## INSTRUCTIONS TO FOLLOW
When the line with "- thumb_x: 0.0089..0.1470" turns up below, begin repeating exactly, and carry on through the line with "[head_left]"; no pictures go into the copy.

* * * * * * * * *

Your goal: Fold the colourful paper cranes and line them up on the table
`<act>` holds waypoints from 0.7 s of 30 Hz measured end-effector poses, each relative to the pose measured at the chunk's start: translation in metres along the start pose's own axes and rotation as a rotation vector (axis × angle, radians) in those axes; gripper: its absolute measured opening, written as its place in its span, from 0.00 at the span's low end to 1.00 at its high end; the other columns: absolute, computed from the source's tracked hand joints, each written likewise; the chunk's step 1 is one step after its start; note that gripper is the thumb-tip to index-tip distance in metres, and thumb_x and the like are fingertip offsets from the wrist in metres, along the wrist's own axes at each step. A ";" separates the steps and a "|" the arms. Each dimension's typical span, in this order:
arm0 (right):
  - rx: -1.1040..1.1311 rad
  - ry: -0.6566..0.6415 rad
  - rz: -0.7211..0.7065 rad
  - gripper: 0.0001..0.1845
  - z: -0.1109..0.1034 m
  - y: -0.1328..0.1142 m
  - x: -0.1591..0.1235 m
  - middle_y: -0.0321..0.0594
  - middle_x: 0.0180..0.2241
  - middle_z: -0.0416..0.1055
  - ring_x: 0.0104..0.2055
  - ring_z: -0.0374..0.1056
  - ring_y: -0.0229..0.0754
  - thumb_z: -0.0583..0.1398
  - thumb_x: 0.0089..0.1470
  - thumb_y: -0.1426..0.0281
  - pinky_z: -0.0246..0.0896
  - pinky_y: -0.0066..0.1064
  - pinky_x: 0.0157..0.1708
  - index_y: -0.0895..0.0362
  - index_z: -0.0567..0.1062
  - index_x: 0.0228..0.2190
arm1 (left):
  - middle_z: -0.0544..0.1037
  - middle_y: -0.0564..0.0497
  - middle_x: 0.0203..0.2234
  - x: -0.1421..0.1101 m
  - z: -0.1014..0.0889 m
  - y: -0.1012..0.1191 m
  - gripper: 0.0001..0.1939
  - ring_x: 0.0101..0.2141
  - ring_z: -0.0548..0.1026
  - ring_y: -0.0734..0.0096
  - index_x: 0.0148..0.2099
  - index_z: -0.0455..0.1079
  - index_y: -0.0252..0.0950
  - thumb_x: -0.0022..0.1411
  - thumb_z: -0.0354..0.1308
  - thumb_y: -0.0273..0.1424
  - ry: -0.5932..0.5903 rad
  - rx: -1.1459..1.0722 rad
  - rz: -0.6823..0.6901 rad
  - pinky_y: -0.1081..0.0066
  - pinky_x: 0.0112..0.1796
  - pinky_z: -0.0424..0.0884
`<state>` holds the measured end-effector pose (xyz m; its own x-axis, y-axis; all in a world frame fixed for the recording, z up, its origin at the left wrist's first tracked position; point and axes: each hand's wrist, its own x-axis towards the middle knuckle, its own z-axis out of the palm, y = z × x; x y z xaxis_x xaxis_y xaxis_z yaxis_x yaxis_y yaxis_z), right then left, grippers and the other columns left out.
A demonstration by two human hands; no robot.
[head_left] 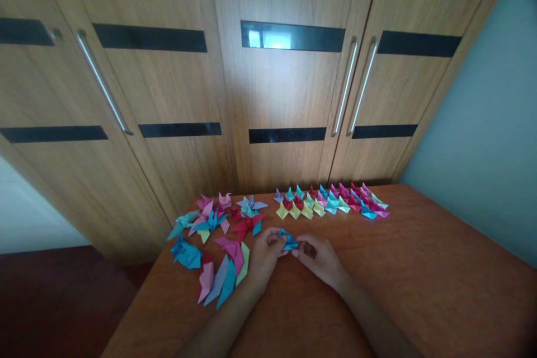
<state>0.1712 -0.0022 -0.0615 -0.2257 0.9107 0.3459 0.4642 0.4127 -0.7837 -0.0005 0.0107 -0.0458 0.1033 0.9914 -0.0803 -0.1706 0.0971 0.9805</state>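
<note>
Between my hands, just above the table's middle, is a small blue origami piece [288, 240]. My left hand [268, 253] pinches its left side between thumb and fingers. The fingertips of my right hand [319, 257] close on its right edge. Part of the folded paper is hidden behind my left thumb, so its exact shape cannot be made out. Left of my left hand lies a loose group of folded paper pieces, among them a magenta piece [232, 251], a light green piece [243, 264] and a blue piece [187, 253].
Small folded paper pieces stand in close rows at the back right, with a yellow one [295, 211] in front. The wooden table [419, 291] backs onto a wardrobe [285, 89] with long metal handles. A pale blue wall [478, 168] rises on the right.
</note>
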 end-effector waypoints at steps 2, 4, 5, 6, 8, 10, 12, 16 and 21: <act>-0.016 0.017 -0.012 0.08 0.000 -0.003 0.001 0.35 0.26 0.70 0.26 0.63 0.35 0.59 0.50 0.68 0.58 0.25 0.27 0.55 0.74 0.34 | 0.75 0.51 0.30 0.000 0.001 -0.007 0.15 0.33 0.75 0.68 0.37 0.69 0.35 0.50 0.62 0.38 -0.031 0.030 0.017 0.68 0.33 0.74; -0.034 0.026 -0.021 0.06 -0.002 -0.004 0.002 0.35 0.26 0.70 0.27 0.64 0.36 0.58 0.51 0.68 0.58 0.26 0.28 0.54 0.75 0.32 | 0.74 0.50 0.32 0.000 -0.001 -0.012 0.15 0.33 0.75 0.68 0.38 0.68 0.35 0.51 0.62 0.38 -0.070 0.068 0.056 0.69 0.33 0.74; -0.036 0.027 -0.023 0.06 -0.003 -0.005 0.003 0.35 0.26 0.70 0.27 0.64 0.36 0.58 0.52 0.69 0.58 0.26 0.29 0.54 0.75 0.31 | 0.75 0.50 0.33 -0.001 -0.002 -0.013 0.15 0.33 0.75 0.68 0.39 0.68 0.35 0.52 0.61 0.38 -0.092 0.095 0.081 0.69 0.33 0.74; -0.032 0.027 -0.020 0.06 -0.004 -0.005 0.003 0.35 0.26 0.69 0.27 0.64 0.36 0.58 0.52 0.68 0.58 0.26 0.29 0.55 0.76 0.30 | 0.75 0.50 0.33 -0.001 -0.004 -0.013 0.15 0.33 0.75 0.67 0.39 0.68 0.35 0.52 0.61 0.38 -0.114 0.127 0.107 0.70 0.33 0.73; -0.004 0.031 -0.001 0.07 -0.007 -0.005 0.003 0.35 0.25 0.69 0.27 0.63 0.36 0.58 0.52 0.68 0.58 0.26 0.29 0.55 0.76 0.30 | 0.76 0.49 0.34 -0.003 -0.008 -0.011 0.14 0.34 0.76 0.67 0.41 0.69 0.35 0.54 0.60 0.37 -0.145 0.204 0.159 0.70 0.35 0.72; 0.043 0.031 0.024 0.07 -0.008 -0.005 0.003 0.35 0.26 0.69 0.27 0.63 0.36 0.58 0.52 0.67 0.58 0.25 0.28 0.56 0.76 0.29 | 0.77 0.48 0.34 -0.003 -0.012 -0.006 0.13 0.35 0.75 0.67 0.40 0.70 0.35 0.55 0.59 0.37 -0.140 0.298 0.216 0.70 0.36 0.71; 0.096 0.023 0.048 0.08 -0.009 -0.004 0.003 0.35 0.25 0.69 0.27 0.63 0.35 0.58 0.52 0.66 0.57 0.25 0.27 0.56 0.76 0.28 | 0.76 0.48 0.33 -0.004 -0.015 -0.003 0.11 0.35 0.75 0.66 0.38 0.71 0.35 0.55 0.58 0.36 -0.125 0.397 0.275 0.71 0.36 0.70; 0.146 -0.004 0.090 0.08 -0.011 -0.002 0.004 0.35 0.25 0.70 0.26 0.63 0.35 0.59 0.50 0.66 0.58 0.25 0.26 0.57 0.76 0.29 | 0.76 0.49 0.30 -0.002 -0.020 -0.003 0.09 0.33 0.74 0.67 0.34 0.72 0.35 0.56 0.57 0.35 -0.128 0.502 0.331 0.72 0.34 0.70; 0.054 0.173 0.112 0.12 -0.036 0.013 0.006 0.38 0.28 0.73 0.29 0.67 0.39 0.58 0.50 0.62 0.62 0.28 0.30 0.57 0.76 0.30 | 0.77 0.48 0.32 0.000 -0.020 -0.011 0.11 0.31 0.75 0.69 0.40 0.71 0.35 0.58 0.54 0.35 -0.131 0.438 0.276 0.71 0.34 0.70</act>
<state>0.2069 0.0092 -0.0511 -0.0220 0.9421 0.3347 0.4305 0.3111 -0.8473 -0.0185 0.0115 -0.0604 0.2389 0.9530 0.1865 0.2137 -0.2390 0.9472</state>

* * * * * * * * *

## ANSWER FOR THIS EXERCISE
  - thumb_x: 0.0089..0.1470
  - thumb_y: -0.1426..0.0281
  - pinky_z: -0.0246..0.0896
  - pinky_y: -0.0066..0.1064
  - pinky_x: 0.0157..0.1708
  - index_y: -0.0895..0.0362
  - index_z: -0.0567..0.1062
  - index_x: 0.0228..0.2190
arm1 (left):
  - middle_z: -0.0544..0.1037
  - middle_y: -0.0564..0.0497
  - middle_x: 0.0203..0.2234
  - x: -0.1421..0.1101 m
  - z: -0.1014..0.0889 m
  - y: -0.1012..0.1191 m
  - gripper: 0.0001..0.1939
  - ring_x: 0.0101..0.2141
  - ring_z: -0.0548..0.1026
  - ring_y: -0.0734..0.0096
  - index_x: 0.0148..0.2099
  - index_z: -0.0455..0.1079
  - index_y: -0.0252..0.0950
  - thumb_x: -0.0022..0.1411
  - thumb_z: -0.0354..0.1308
  - thumb_y: -0.0273..0.1424
  - ry: -0.5932..0.5903 rad
  - rx: -1.1459..1.0722 rad
  - rz: -0.6823..0.6901 rad
  - pinky_y: -0.1081..0.0066
  - pinky_x: 0.0112..0.1796
  - pinky_z: -0.0424..0.0884
`<state>` holds the measured end-effector pose (xyz m; its own x-axis, y-axis; all in a world frame fixed for the recording, z up, its origin at the left wrist's first tracked position; point and axes: each hand's wrist, its own x-axis towards the middle knuckle, its own z-axis out of the palm, y = z × x; x y z xaxis_x xaxis_y xaxis_z yaxis_x yaxis_y yaxis_z), right then left, grippers and the other columns left out.
A demonstration by two human hands; no robot.
[head_left] 

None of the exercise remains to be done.